In its last IAS report, LUKoil conceded a $58 million loss from the depreciation of U.S. gas stations, but the company did not disclose the nature of the loss yesterday. LUKoil said that Lukoil Americas had ended the year in the black.
LUKoil has no refineries of its own in the U.S. - it is buying gasoline from outside companies. A few years ago, having purchased the stations, the company tried to create a vertically integrated chain, planning to produce oil in Venezuela and refine it in Cuba. But a year ago LUKoil abandoned its plans to invest in a Cuban refinery.
"The gas filling business in the U.S. has never been a good earner, rather it could only serve to promote the company's brand," said Maria Radina of UBS. The retail markup in the U.S. is on average 15%, practically unchanged from last year, said Denis Borisov, an analyst with Solid brokerage.
Gazeta.ru, Vedomosti
Largest global shipbuilder buys Russian farm
South Korea's Hyundai Heavy Industries, the world's largest shipbuilder, which has not signed a single ship contract since last fall, has decided to branch into farming.

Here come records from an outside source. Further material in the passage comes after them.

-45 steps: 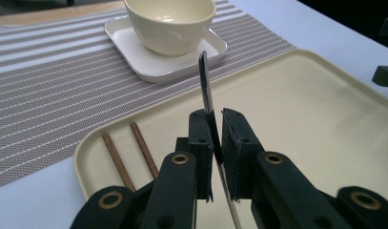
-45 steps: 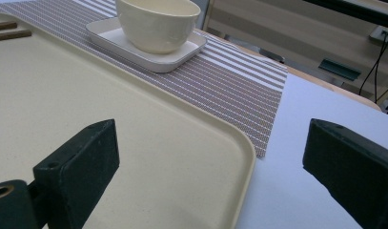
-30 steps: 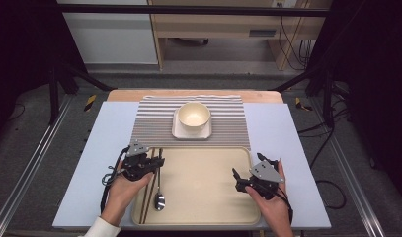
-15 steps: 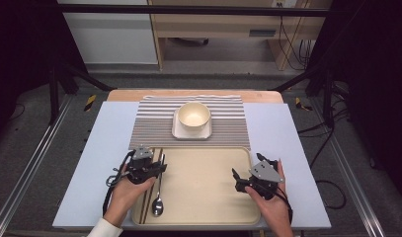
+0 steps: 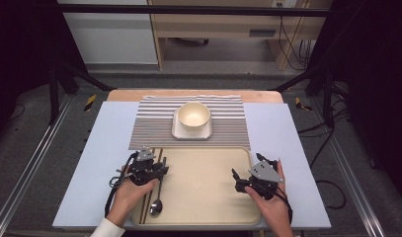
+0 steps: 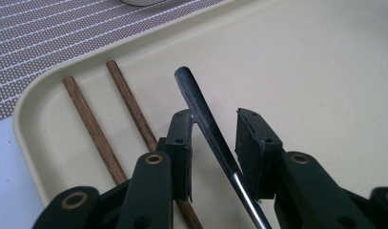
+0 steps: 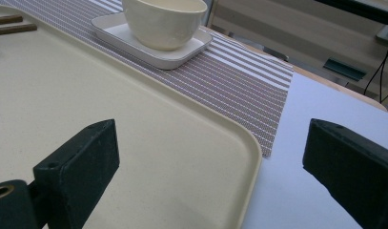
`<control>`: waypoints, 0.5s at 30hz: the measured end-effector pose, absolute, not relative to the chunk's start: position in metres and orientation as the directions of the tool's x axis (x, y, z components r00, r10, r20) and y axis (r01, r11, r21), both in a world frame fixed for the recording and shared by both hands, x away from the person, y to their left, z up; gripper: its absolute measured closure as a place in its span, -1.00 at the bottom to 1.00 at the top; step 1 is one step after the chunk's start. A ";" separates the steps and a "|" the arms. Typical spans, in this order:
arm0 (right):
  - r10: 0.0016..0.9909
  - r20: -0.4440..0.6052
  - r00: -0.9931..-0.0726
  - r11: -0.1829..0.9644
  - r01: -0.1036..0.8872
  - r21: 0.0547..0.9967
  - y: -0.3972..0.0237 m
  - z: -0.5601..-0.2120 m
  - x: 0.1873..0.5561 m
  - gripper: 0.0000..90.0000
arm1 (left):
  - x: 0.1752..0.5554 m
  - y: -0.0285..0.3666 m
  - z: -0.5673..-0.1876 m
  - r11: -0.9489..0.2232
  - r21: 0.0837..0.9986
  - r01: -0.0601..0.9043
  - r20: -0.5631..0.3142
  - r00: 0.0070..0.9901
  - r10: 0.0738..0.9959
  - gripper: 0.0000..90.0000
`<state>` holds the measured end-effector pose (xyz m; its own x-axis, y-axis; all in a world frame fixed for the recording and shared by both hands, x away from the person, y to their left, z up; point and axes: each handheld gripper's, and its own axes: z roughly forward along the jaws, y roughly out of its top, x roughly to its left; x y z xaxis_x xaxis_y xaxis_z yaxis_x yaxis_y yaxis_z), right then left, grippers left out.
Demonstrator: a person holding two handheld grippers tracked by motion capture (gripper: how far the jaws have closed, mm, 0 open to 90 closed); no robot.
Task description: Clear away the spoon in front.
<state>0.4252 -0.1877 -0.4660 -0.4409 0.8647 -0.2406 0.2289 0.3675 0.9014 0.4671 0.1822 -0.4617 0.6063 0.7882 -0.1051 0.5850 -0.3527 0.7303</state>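
Observation:
A metal spoon (image 5: 155,206) lies on the left side of the cream tray (image 5: 203,177), beside two wooden chopsticks (image 5: 145,215). My left gripper (image 5: 160,168) sits low over the spoon's handle. In the left gripper view the dark handle (image 6: 201,109) runs between the two jaws of the left gripper (image 6: 213,119). The jaws have just been opening; a gap shows on the right side and the pads do not press on the handle. The chopsticks (image 6: 91,129) lie just to the left. My right gripper (image 5: 236,178) rests over the tray's right part, open wide and holding nothing (image 7: 210,157).
A cream bowl (image 5: 193,116) stands on a small square plate (image 5: 178,132) on the striped placemat (image 5: 149,123) beyond the tray. In the right gripper view the bowl (image 7: 163,19) and the mat (image 7: 239,81) lie ahead. A pale blue sheet (image 5: 282,143) covers the table.
The left gripper's jaws have spread apart around the spoon handle. The spoon has settled on the tray, its bowl a little nearer the front edge. The right hand has kept still.

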 end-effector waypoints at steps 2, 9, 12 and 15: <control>0.864 -0.240 -0.442 0.368 0.229 0.901 -0.188 -0.466 0.425 -0.89 | 0.467 0.182 -0.462 -0.357 0.729 0.584 -0.100 0.608 0.788 0.45; 0.864 -0.241 -0.441 0.368 0.229 0.901 -0.188 -0.466 0.425 -0.89 | 0.466 0.179 -0.461 -0.364 0.732 0.576 -0.075 0.599 0.797 0.27; 0.864 -0.241 -0.442 0.369 0.229 0.901 -0.187 -0.466 0.425 -0.89 | 0.466 0.177 -0.460 -0.380 0.730 0.568 -0.045 0.595 0.802 0.12; 0.864 -0.241 -0.443 0.369 0.230 0.901 -0.187 -0.466 0.425 -0.89 | 0.466 0.174 -0.458 -0.404 0.730 0.551 -0.013 0.603 0.798 -0.02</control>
<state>0.4253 -0.1872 -0.4662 -0.4431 0.8635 -0.2408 0.2298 0.3691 0.9005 0.4657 0.1740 -0.4585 0.6031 0.7975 -0.0132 0.5508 -0.4045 0.7301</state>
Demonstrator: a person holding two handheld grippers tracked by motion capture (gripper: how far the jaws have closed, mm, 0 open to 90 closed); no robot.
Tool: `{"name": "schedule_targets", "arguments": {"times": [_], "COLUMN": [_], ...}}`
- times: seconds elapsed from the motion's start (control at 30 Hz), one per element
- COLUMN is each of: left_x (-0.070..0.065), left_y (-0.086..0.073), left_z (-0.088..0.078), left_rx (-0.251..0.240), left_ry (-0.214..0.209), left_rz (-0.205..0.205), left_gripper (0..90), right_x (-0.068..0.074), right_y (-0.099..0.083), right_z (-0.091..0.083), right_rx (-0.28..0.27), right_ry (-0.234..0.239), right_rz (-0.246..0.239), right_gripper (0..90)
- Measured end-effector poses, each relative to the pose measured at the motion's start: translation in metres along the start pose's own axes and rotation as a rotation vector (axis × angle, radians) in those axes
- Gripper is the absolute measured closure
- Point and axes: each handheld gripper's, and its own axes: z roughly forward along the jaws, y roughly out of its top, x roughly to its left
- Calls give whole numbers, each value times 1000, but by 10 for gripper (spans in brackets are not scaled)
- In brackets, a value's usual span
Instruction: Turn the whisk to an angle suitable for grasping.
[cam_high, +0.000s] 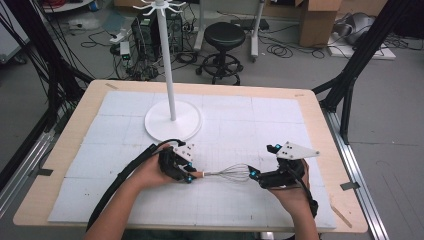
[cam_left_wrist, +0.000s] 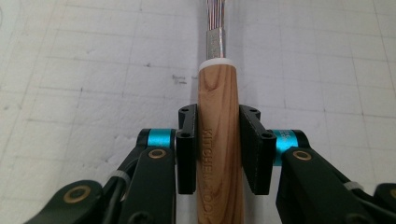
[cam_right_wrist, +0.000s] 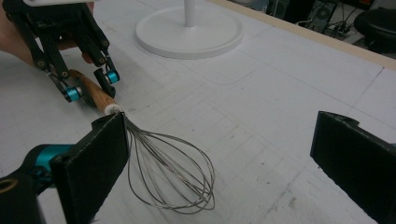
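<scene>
Left gripper view: left gripper (cam_left_wrist: 218, 149) pinches the whisk (cam_left_wrist: 219, 140) by its stiff wooden handle; light, springy wires; right gripper (cam_right_wrist: 219, 154) spread.

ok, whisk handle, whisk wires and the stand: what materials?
Whisk handle: looks like wood, light brown grain, matte, lettering stamped in. Whisk wires: thin shiny metal loops, probably steel. Stand: smooth white pole and round base, plastic or painted metal; cannot tell which.

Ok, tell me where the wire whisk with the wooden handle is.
In the high view, the wooden-handled wire whisk lies near the table's front edge, its handle clamped in the left gripper, its wires pointing toward the open right gripper.
</scene>
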Motion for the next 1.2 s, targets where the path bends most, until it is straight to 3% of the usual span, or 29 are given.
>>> {"name": "schedule_targets", "arguments": {"times": [0.3,0.33,0.37,0.43,0.5,0.63,0.83,1.03,1.2], "left_x": [1,0,0,-1,-2,-6,-14,-23,-24], "left_y": [4,5,5,5,4,-2,-25,-46,-56], "left_z": [3,3,3,2,-2,-18,-49,-74,-92], "left_rx": [9,10,3,6,-8,-60,-132,-205,-256], "left_ry": [-2,-12,-9,11,10,45,96,128,153], "left_rz": [-6,-10,-9,-12,-18,-27,-54,-70,-87], "left_gripper": [694,632,632,544,525,466,422,385,348], "right_x": [0,1,1,2,1,-1,-1,2,5], "right_y": [3,3,3,3,3,3,1,0,1], "right_z": [4,5,5,5,4,1,1,5,7], "right_rx": [4,2,2,7,3,-6,-3,17,26], "right_ry": [7,8,8,12,13,8,4,5,6], "right_rz": [-5,-8,-8,-6,-8,3,0,-4,-5], "right_gripper": [33,33,33,33,33,33,33,33,33]}}
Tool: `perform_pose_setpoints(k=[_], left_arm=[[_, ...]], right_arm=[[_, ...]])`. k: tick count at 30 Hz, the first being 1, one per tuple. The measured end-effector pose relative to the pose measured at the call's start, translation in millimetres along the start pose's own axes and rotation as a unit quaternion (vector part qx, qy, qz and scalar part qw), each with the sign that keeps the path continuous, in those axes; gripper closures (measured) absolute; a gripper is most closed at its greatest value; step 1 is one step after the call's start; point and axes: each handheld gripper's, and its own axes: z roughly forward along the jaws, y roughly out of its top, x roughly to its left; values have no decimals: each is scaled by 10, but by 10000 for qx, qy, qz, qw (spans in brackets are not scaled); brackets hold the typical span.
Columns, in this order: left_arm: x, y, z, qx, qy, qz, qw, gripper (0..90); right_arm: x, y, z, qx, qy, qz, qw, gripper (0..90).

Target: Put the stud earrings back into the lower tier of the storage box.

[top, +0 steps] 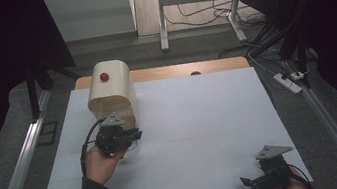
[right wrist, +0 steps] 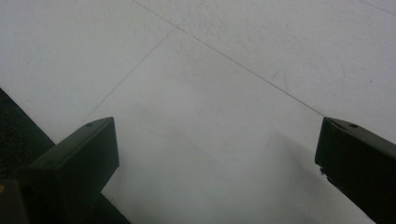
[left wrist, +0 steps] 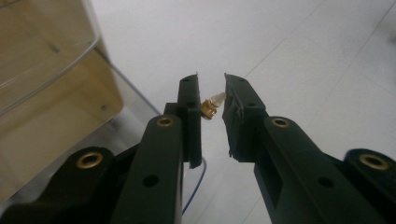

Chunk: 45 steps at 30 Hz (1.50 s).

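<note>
My left gripper point(top: 132, 134) hovers over the white table top, just in front of a cream box point(top: 111, 90) with a red knob point(top: 103, 77). In the left gripper view its jaws point(left wrist: 211, 81) stand close together, shut on a small brass-and-clear part point(left wrist: 211, 106) that spans the gap between the pads. A thin blue wire point(left wrist: 198, 179) trails below the jaws. The box's wooden inside point(left wrist: 51, 107) and a clear panel edge show at the left. My right gripper point(top: 262, 179) rests at the near right corner, open wide with nothing between its jaws point(right wrist: 215, 140).
A white sheet point(top: 200, 120) covers the table, with a wooden strip point(top: 178, 70) along the far edge. Metal rails point(top: 20, 167) run down both sides. A power strip point(top: 288, 82) and cables lie on the floor at the right.
</note>
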Motion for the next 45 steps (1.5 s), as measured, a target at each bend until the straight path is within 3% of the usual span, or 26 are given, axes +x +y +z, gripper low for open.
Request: perform_pose_setpoints(k=[13, 24, 34, 45], left_arm=[[144, -161, -98, 34, 292, -166, 9994, 757], [221, -328, -6, 229, 418, -303, 9984, 748], [250, -365, -33, 103, 371, -438, 9983, 626], [210, -404, -146, -104, 268, -361, 9989, 491]], right_arm=[[2, 1, 2, 15, -15, -16, 10000, 0], [6, 2, 3, 16, -11, -26, 10000, 0], [1, 1, 2, 6, 7, -14, 10000, 0], [-1, -1, -3, -6, 12, 3, 10000, 0]])
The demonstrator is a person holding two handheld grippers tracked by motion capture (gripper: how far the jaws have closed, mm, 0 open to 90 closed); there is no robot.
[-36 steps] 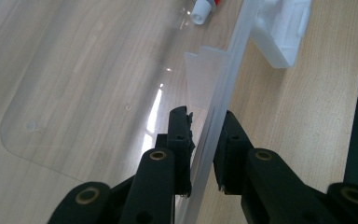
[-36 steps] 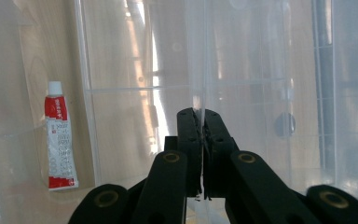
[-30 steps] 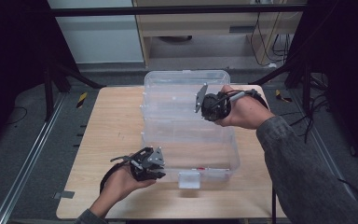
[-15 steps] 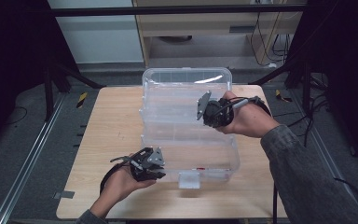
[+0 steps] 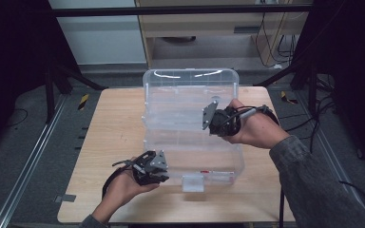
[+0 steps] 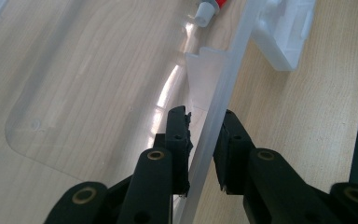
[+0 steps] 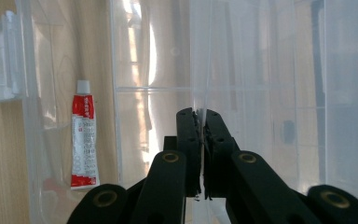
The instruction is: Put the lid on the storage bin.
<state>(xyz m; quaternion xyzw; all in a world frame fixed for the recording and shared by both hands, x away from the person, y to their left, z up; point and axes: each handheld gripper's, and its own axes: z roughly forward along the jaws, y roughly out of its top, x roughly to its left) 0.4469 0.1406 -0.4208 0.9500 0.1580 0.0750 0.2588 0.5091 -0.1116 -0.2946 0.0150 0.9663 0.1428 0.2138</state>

The company bought a stake of almost 70% in a Russia-based farming firm, Khorol Zerno LLC, for $6.5 million to grow grain for the import-dependent East Asian country.
Hyundai Heavy says it plans to use the company's 10,000 hectares of cropland in Russia's Far Eastern Maritime Territory to grow corn and soybean. However, analysts believe the shipbuilder could also grow rapeseed for biofuel production.
The Koreans could also have opted for the non-core assets to diversify business as a kind of anti-crisis insurance. Farming, along with another new business division, solar energy, will lower the company's dependence on shipbuilding which currently fetches it half of its annual revenue ($15.2 billion in 2008).
However, Hyundai Heavy hasn't signed a single shipbuilding contract since September 2008. "Shipbuilding is facing a difficult time," said Sevastian Kozitsyn, an analyst with BrokerCreditService. "Each project takes two or three years and is financed with long-term loans, which no one can afford these days."
The company might face problems with shipment of corn and soybean to South Korea. "Russia's Far Eastern ports have no grain terminals," said Alexander Korbut, president of the Russian Grain Union. It would be logical to assume that Hyundai Heavy will agree to build one.
Or, it could opt for growing rapeseed for biofuel production. Agriculture is a new and potentially lucrative branch of power generation. "Rape-growing will yield higher profits than shipbuilding," Kozitsyn concluded.